In questi tempi, passeggiando per le assolate campagne bitontine, tra i numerosi ulivi è facile imbattersi in un grande albero di fico, fermarsi all’ombra di esso e nel contempo ristorarsi con i suoi succulenti frutti.
Al confine tra il territorio di Bitonto e quello di Palese vi è una contrada denominata “Contrada Torre del Fico”, ricca di piante di fico. A difesa di tale contrada vi è l’omonimia antica torre, dai contadini del luogo da sempre chiamata “Torre del Fico”. Circondata da numerosi alberi di ulivo e di fico, costruita utilizzando l’abbondante calcarenite, dall’arcaica e semplice architettura, databile presumibilmente al XVII secolo, presenta un basso ingresso che immette in un unico ambiente, utilizzato in passato come ricovero ed alloggio del “torraro”, deposito per gli attrezzi agricoli e le derrate alimentari, ed infine anche come stalla. Tramite una scalinata in muratura, caratterizzata da conci calcari appena sbozzati a martelletto, si giunge al piano superiore dal quale il torraro, grazie a segnali di fumo di giorno e fuochi di notte, allertava gli abitanti dei limitrofi casali del sopraggiungere dei briganti di turno.

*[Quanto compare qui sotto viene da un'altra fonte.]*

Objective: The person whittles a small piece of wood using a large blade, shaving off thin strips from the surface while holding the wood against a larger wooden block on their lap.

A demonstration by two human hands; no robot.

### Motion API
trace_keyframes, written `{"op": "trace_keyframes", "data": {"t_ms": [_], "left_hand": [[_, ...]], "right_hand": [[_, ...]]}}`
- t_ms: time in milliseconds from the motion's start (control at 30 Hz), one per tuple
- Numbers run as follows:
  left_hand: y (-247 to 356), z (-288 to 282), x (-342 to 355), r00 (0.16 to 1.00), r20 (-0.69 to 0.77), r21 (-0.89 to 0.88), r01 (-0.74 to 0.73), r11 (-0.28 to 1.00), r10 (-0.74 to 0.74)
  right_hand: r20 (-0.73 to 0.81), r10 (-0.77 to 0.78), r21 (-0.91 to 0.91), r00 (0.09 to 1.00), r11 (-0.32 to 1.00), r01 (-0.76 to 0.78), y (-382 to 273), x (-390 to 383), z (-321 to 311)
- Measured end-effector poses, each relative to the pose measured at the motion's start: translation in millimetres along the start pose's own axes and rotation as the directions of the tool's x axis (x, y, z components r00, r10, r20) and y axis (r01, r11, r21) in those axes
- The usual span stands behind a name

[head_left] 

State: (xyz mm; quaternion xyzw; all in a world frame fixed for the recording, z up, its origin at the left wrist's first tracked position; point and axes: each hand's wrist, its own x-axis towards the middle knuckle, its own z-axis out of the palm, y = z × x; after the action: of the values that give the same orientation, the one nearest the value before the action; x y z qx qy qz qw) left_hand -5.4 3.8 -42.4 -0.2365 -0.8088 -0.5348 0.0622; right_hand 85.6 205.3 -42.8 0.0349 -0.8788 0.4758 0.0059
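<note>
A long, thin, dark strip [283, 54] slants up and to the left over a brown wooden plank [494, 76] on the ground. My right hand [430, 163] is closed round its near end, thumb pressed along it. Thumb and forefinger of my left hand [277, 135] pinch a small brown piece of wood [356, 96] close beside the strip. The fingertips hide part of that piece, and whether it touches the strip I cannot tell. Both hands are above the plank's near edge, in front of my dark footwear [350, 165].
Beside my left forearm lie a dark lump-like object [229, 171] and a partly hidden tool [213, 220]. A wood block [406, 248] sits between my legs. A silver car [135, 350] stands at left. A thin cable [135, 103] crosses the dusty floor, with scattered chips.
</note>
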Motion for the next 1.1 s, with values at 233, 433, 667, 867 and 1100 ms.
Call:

La storia del fico è millenaria. In un articolo del giornalista G. Bartolazzi leggiamo:
“Testimonianze della sua coltivazione si hanno già nelle prime civiltà agricole di Mesopotamia, Palestina ed Egitto, da cui si diffuse successivamente in tutto il bacino del Mar Mediterraneo. E’ una pianta xerofila (amante del caldo asciutto) appartenente alla famiglia delle Moraceae. Nell’antica Grecia era considerato un frutto altamente erotico al quale sono legati molti miti. Platone, soprannominato “mangiatore di fichi”, raccomandava agli amici di mangiarne in quantità perché, a suo dire, rinvigoriva l’intelligenza. L’albero dell’Eden, proibito da Dio all’uomo nel Vecchio Testamento, non sarebbe un melo, ma un fico: infatti Adamo ed Eva, dopo averne mangiato il frutto, quando si accorgono di essere nudi, si coprono intrecciando foglie di fico. I Romani ne erano particolarmente ghiotti. All’epoca, era abitudine mangiare i fichi come antipasto, insaporiti con sale, aceto, garum (specie di salsa di pesce). Secondo Publio Ovidio Nasone, i fichi con il miele venivano offerti nella notte di capodanno come segno di augurio. I Romani pensavano che mangiare i fichi “aumentasse la forza dei giovani, migliorasse la salute dei vecchi e che addirittura avesse l’effetto di ridurre le rughe! “Veneremque vocat, sed cuilibet obstat”(provoca lo stimolo venereo anche a chi vi si oppone): la convinzione che il fico avesse delle proprietà erotiche venne ribadita anche dalla Scuola Medica Salernitana e, secondo la medicina popolare, due giovani sterili potevano ricorrere allo stratagemma di staccare due foglie di fico dall’albero, metterle sotto il cuscino, convinti che questo metodo potesse influenzare benevolmente la procreazione.